Decided: November 15, 1978.

MILDRED KELLER AND GEORGE KELLER, HER HUSBAND, PLAINTIFFS-APPELLANTS,
v.
FRANK KULL, INC., A CORPORATION, ISRAL RUBIN AND/OR SAV-MOR CO., (SAV-MOR CO. #11), JOINTLY, SEVERALLY AND IN THE ALTERNATIVE, DEFENDANTS-RESPONDENTS



On appeal from Superior Court, Law Division, Camden County.

Crane and Horn.

Per Curiam

Plaintiffs instituted an action for personal injuries sustained by Mrs. Keller (hereinafter individually designated as plaintiff) arising out of an accident which occurred on December 15, 1972. Mr. Keller joined in the action per quod. Following a trial the jury returned a verdict against them through written answers to interrogatories. R. 4:39-2. This appeal followed.

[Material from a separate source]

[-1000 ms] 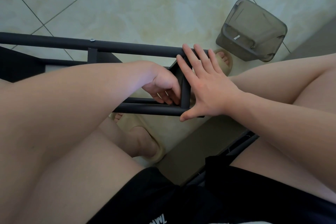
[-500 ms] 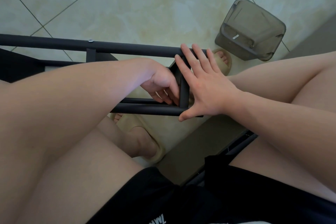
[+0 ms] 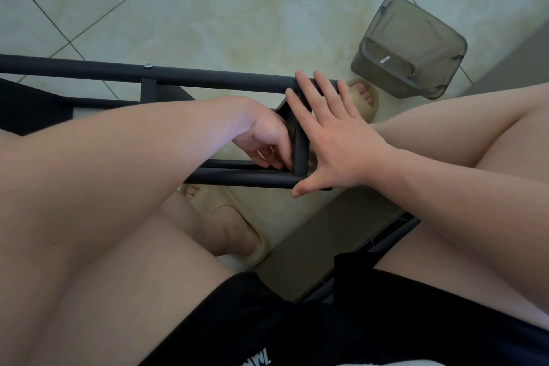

The evidence adduced at the trial tended to establish that on the above date plaintiff operated a beauty shop in premises rented by her at 795 Emerson Avenue, Lindenwold, New Jersey. Her shop was in the third store from the corner of Gibbsboro Road in a line of stores under common ownership*fn1 and leased to different parties. The first store, situate at approximately the corner of Gibbsboro Road and Emerson

Avenue, was a drugstore operated by defendant Rubin under the name "Sav-Mor Drug Store." Between plaintiff's store and the drugstore was a gift shop operated by a third person. Leading from the front door of the stores was a parking area. Each store had a back door opening onto a walkway and drainage area.

Plaintiff had become a tenant in said store about two weeks before the date of the accident. During that interval she had gone out the back door once or twice and had noticed a dumpster*fn2 located back of the Sav-Mor Drug Store. Defendant Frank Kull, Inc., which operated a trash removal business, had placed the container behind the drugstore under contract with Rubin.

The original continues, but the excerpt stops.